Hello,
First let me share how glad I am that this project exists.
Avoiding bringing in the whole ROS 2 ecosystem is a relief!
However I am having trouble running the publishers and subscribers properly in my program, which relies a lot on tokio.
Somehow the publisher never hears about the subscriber, and messages never pass.
So I took the new pub / sub test using Tokio, and run it on my machine (a Mac): it works fine.
Now, if I copy this exact test to my project (which I can't disclose), it fails with the timeout.

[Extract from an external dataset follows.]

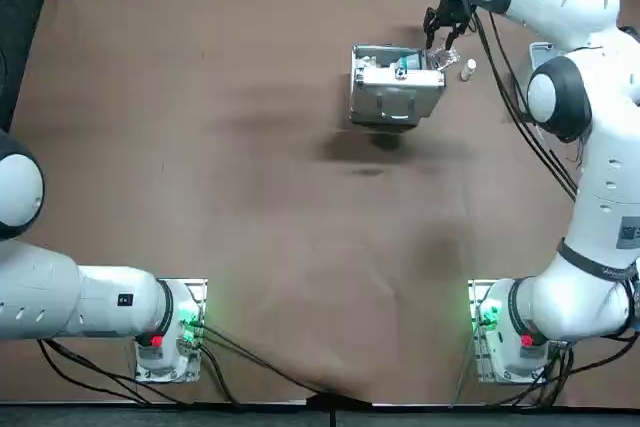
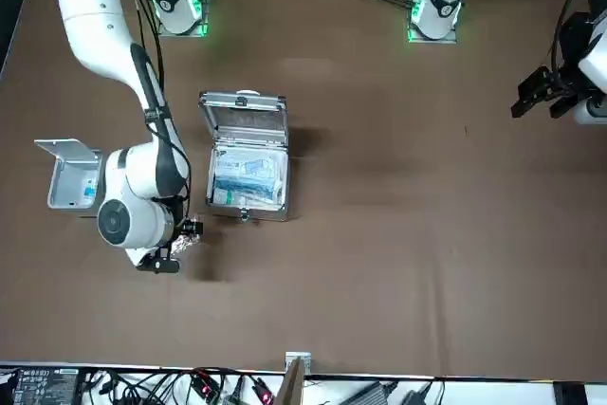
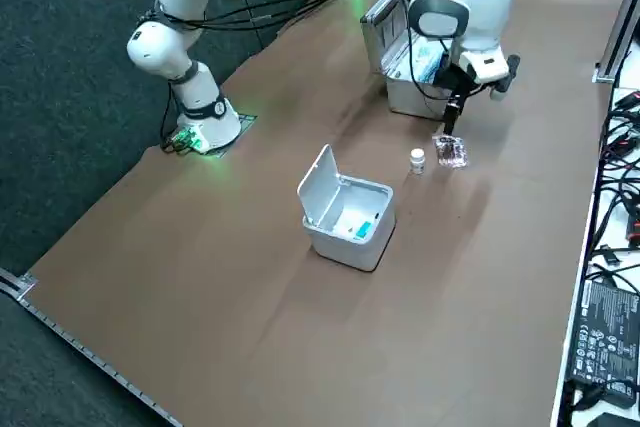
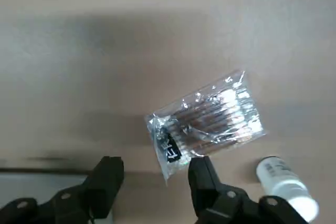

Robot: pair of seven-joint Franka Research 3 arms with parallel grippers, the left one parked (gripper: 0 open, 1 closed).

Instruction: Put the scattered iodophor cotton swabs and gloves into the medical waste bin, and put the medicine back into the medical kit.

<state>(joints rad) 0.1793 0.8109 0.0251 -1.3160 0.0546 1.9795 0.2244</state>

I tried aligning the versions of tokio, its features, but nothing changed: the test from this repo works, but the one from mine does not. I already had a similar in the past, and I worked it around by using the multi-thread runtime of tokio in my test. But this time, it does not work...
I rewrote the test to avoid any spawned task, and got it working in both projects:
use std::time::Duration;
use ros2_client::{Context, MessageTypeName, Name, NodeName, NodeOptions, DEFAULT_PUBLISHER_QOS};
#[tokio::test]
async fn pub_and_sub_no_spawn() {
let ctx = Context::new().unwrap();
let mut node = ctx
.new_node(
NodeName::new("/", "topic_test_sub_node").unwrap(),
NodeOptions::new(),
)
.unwrap();
let spinner = node.spinner().unwrap();
let topic = node
.create_topic(
&Name::new("/", "pub_sub_topic").unwrap(),
MessageTypeName::new("std_msgs", "String"),
&DEFAULT_PUBLISHER_QOS.clone(),
)
.unwrap();
let subscriber = node.create_subscription::<String>(&topic, None).unwrap();
let topic = node
.create_topic(
&Name::new("/", "pub_sub_topic").unwrap(),
MessageTypeName::new("std_msgs", "String"),
&DEFAULT_PUBLISHER_QOS.clone(),
)
.unwrap();
let publisher = node.create_publisher::<String>(&topic, None).unwrap();
let publishing = async {
// send messages every 0.25 seconds
loop {
publisher
.async_publish("hello subscriber!".into())
.await
.unwrap();
tokio::time::sleep(Duration::from_millis(250)).await;
}
};
tokio::select! {
_ = spinner.spin() => {}
// if we don't get a message within five seconds, fail the test.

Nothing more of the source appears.